By Peter Welander, Control Engineering April 1, 2010
LINKS
For more information, visit:
www.abb.com
www.ge-ip.com
www.finnegan.com
www.honeywell.com/ps
https://iom.invensys.com
www.sea.siemens.com/process
Sidebars:
Legal protections for IP: What manufacturers need to know
Safety system IP

Along with all the real estate, steel structures, piping, pumps, and other hardware, a company’s intellectual property (IP) is one of its largest investments. In many respects, IP may be the most valuable since none of the other areas can function without it. Companies need to be aware of the variety of forms it takes, and protect IP at times when it is particularly vulnerable.

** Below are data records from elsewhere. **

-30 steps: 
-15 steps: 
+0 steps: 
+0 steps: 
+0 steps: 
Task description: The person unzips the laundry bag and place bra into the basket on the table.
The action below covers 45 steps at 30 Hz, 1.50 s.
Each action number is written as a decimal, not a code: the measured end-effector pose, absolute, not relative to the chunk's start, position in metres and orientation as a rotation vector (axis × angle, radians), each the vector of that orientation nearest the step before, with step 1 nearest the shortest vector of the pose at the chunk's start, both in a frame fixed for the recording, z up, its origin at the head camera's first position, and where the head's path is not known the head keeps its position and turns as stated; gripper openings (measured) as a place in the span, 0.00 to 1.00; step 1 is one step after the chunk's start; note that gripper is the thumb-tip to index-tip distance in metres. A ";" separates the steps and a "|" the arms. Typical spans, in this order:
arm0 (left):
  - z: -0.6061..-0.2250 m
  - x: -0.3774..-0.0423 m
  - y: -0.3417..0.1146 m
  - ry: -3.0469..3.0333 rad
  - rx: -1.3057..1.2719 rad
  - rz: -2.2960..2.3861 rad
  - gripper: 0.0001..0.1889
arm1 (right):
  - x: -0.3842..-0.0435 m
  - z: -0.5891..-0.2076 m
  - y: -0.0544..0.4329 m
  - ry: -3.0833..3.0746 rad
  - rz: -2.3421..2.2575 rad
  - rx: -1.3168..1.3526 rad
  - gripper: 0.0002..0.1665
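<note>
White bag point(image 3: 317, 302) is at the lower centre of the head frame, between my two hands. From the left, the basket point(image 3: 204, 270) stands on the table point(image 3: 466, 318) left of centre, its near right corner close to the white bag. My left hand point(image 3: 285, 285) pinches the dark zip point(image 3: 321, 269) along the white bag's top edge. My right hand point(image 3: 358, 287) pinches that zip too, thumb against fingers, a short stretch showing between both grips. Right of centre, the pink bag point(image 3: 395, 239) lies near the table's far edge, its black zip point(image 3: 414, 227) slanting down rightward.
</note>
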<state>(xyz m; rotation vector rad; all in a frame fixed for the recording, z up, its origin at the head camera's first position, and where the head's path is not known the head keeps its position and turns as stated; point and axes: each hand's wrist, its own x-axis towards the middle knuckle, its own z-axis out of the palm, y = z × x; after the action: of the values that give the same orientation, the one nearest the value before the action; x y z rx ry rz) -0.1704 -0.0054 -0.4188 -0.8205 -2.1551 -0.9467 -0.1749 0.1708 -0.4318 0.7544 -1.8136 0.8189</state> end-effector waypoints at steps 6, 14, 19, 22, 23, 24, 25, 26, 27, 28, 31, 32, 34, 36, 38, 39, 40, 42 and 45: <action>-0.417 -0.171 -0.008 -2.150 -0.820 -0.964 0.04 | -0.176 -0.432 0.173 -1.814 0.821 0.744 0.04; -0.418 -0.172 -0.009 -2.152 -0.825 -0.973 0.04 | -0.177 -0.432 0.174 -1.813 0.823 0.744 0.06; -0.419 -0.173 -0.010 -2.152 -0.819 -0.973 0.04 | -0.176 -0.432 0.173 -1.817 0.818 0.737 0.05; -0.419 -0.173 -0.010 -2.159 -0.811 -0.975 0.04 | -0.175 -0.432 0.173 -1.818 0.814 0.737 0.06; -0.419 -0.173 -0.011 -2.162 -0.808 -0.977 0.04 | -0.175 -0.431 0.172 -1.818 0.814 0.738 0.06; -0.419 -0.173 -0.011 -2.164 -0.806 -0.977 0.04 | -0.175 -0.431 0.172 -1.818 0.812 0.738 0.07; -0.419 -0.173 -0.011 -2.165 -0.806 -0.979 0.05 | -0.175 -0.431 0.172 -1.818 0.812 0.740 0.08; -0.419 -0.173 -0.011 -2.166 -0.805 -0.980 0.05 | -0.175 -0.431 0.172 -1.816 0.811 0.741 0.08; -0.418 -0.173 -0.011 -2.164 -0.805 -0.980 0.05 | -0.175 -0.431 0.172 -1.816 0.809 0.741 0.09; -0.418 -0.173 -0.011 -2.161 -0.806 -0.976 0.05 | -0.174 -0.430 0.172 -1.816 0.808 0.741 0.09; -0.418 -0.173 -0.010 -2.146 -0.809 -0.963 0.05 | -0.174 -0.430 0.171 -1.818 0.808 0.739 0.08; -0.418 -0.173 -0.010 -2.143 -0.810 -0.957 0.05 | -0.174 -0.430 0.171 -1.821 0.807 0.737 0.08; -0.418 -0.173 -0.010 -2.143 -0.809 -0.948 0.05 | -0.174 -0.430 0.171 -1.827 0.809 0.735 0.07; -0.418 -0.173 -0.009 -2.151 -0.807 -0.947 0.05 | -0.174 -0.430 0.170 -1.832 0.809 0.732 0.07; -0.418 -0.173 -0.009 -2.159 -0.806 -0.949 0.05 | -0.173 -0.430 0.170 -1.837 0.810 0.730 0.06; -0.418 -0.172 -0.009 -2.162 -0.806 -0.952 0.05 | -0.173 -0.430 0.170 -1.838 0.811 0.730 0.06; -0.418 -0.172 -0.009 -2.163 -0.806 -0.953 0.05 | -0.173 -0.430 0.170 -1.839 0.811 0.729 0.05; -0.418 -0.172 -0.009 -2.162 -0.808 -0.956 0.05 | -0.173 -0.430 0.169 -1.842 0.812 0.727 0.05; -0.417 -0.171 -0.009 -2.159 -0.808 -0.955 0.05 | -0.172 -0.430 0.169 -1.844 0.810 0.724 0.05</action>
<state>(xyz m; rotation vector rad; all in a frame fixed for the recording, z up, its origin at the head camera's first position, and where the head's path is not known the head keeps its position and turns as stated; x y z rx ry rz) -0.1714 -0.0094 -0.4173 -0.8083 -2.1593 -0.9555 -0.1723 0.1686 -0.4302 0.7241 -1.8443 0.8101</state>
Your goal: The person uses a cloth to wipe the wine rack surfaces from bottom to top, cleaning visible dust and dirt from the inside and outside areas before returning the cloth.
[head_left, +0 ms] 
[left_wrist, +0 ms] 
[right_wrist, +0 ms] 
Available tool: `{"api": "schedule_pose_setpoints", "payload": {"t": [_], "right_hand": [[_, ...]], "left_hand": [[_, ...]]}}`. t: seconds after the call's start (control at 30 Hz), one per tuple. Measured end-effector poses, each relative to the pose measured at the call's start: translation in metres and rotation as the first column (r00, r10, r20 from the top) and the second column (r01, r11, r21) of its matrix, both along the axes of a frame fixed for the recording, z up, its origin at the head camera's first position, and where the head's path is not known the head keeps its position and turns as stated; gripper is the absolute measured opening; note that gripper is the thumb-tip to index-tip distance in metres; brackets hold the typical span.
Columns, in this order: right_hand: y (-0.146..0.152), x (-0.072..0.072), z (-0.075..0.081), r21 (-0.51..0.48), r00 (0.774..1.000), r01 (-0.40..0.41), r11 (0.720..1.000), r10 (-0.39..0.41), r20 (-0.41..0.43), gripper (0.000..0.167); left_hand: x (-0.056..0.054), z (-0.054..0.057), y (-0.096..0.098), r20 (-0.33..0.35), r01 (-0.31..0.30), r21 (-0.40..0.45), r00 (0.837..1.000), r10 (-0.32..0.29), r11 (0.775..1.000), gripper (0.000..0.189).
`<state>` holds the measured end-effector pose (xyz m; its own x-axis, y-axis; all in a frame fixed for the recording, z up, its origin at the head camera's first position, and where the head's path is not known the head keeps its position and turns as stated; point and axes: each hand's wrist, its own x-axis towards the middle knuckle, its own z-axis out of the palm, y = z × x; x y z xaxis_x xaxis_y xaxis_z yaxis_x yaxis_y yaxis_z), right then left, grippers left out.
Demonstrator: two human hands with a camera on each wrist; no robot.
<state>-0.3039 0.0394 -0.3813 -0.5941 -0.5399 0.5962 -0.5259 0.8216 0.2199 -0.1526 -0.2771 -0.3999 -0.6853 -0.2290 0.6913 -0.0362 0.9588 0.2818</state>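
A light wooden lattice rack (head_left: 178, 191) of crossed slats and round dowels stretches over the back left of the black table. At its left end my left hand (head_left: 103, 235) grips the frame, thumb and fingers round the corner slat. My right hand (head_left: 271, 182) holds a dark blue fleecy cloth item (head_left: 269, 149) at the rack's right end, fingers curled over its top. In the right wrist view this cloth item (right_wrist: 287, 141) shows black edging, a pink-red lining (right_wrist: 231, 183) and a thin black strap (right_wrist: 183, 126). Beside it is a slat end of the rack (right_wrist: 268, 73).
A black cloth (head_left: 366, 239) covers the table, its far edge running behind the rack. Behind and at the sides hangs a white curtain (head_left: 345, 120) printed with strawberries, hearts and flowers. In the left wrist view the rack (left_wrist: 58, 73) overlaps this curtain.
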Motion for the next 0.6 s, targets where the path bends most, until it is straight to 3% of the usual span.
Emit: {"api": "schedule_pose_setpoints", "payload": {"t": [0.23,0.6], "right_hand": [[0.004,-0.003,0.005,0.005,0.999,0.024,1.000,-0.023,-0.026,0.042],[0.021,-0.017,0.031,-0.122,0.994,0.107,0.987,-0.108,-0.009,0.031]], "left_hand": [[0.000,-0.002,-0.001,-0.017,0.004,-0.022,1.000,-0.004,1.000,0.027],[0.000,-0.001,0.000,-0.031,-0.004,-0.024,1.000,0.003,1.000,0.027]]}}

A company’s IP begins with the most basic elements of the processes—the dynamics and stoichiometric relationships of the feedstocks and how they react. It carries through the whole system to the very images on operators’ display screens. In many respects, the operators themselves and the knowledge in their heads also qualifies. Given the situation today with changing workforce demographics and the number of control systems reaching end-of-life phases, keeping close tabs on IP issues now may be more important than ever.

“ARC Advisory Group has been touting the figure of $65 billion in installed control systems that have reached the end of their useful life,” says Betty Taylor-McDevitt, director of DCS business for Invensys Operations Management. “Either they are no longer supported, or their users can no longer compete in their marketplace because the system is so old and has fewer capabilities than competitors that are running a newer and more robust system with advanced control capability and other features that allow them to be more productive.”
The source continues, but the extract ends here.